Accueil > Empire et Résistance > Union Européenne > Allemagne > L’Allemagne est triste, seule (et en récession)
par
Toutes les versions de cet article : [Español] [français]
La décélération en Allemagne confirme le fiasco de son nationalisme exportateur
La Conférence de Sécurité de Munich est un conclave atlantiste qui réunit annuellement dans la capitale bavaroise les responsables politiques du militarisme européen et étasunien, les ministres de la Défense et les ministres des relations extérieures, avec les dirigeants du complexe militaro-industriel des deux cotés de l’Atlantique et leurs propagandistes, journalistes et experts de think tanks à la solde des précédents. À cette espèce de conciliabule impérial on a l’habitude d’inviter quelques personnages du reste de monde, dans une proportion d’un sur trente, pour donner une certaine couleur à l’événement. Lors de sa dernière édition cette obscène assemblée guerrière a fait remarquer l’isolement croissant de l’Allemagne dans le désordre mondial actuel.

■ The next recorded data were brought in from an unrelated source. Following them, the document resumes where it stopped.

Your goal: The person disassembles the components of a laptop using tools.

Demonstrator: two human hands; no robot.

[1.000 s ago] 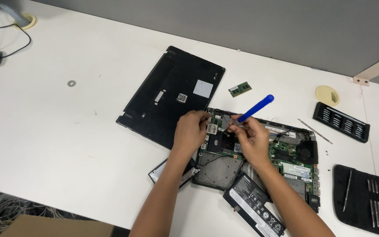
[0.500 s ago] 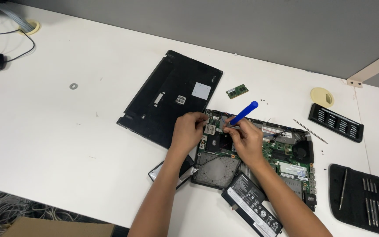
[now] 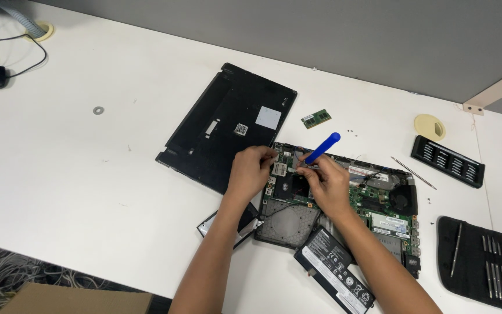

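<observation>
On the white table [image 3: 59, 174], a square white label [image 3: 268, 117] sits on the flat black cover [image 3: 228, 125].
The right hand [image 3: 327, 185] grips a blue plastic stick [image 3: 321, 148] pointing up-right; the left hand [image 3: 251, 171] pinches the green board [image 3: 379, 203].

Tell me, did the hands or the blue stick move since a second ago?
Hardly. The right hand still grips the blue stick, whose tip has tilted slightly, pointing up and right as before. The left hand stays on the open laptop. Nothing was picked up or put down. The black cover, the battery and the tool pouch lie where they were.
</observation>
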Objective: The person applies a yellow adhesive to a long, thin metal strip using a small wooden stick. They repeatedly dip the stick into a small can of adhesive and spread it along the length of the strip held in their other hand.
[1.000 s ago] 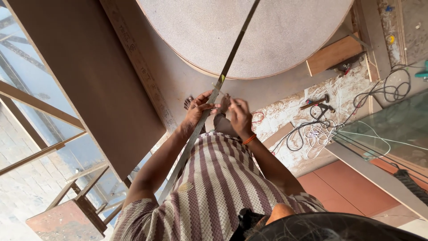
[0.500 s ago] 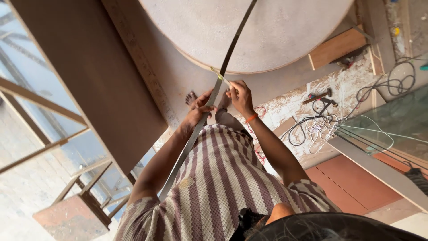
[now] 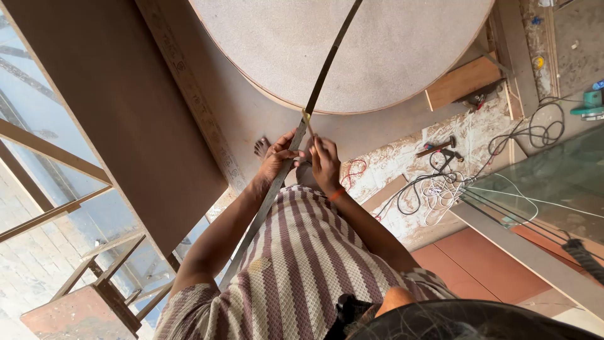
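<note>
Both hands meet on a long, thin dark strip (image 3: 314, 94) held out in front of a striped shirt (image 3: 302, 271). The left hand (image 3: 277, 160) is wrapped loosely round the strip, thumb and fingers closed on its flat faces. The right hand (image 3: 324, 160), with an orange band (image 3: 336, 194) at the wrist, pinches a small yellowish tool (image 3: 307, 119) against the strip just above the left hand; whether it is a pencil or a blade cannot be told.

The strip's long axis runs on a diagonal, from low beside the person's left hip up past the hands and away over a large round board (image 3: 352, 50) lying on the floor, leaving the picture at the top. It bows slightly along that length.

As a judgement, the work looks to be in its middle: the strip is laid out and steadied, and the tool is at one spot on it, while the strip remains whole and unfixed to the board's edge.

A bare foot (image 3: 263, 148) shows below the hands. To the right lie a hammer (image 3: 437, 148), tangled cables (image 3: 440, 182) and a wooden block (image 3: 462, 82).
</note>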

A été mis bien en évidence la simple réalité selon laquelle le pays « chef » de l’Union Européenne est autant submergé de problèmes que ses voisins ; la France d’Emmanuel Macron, un homme politique fini, qui continue de gesticuler, et l’Angleterre empêtrée à cause du Brexit, où l’on propose déjà la répétition humiliante du référendum pour obtenir le résultat correct, comme cela est survenu avant au Danemark en Irlande.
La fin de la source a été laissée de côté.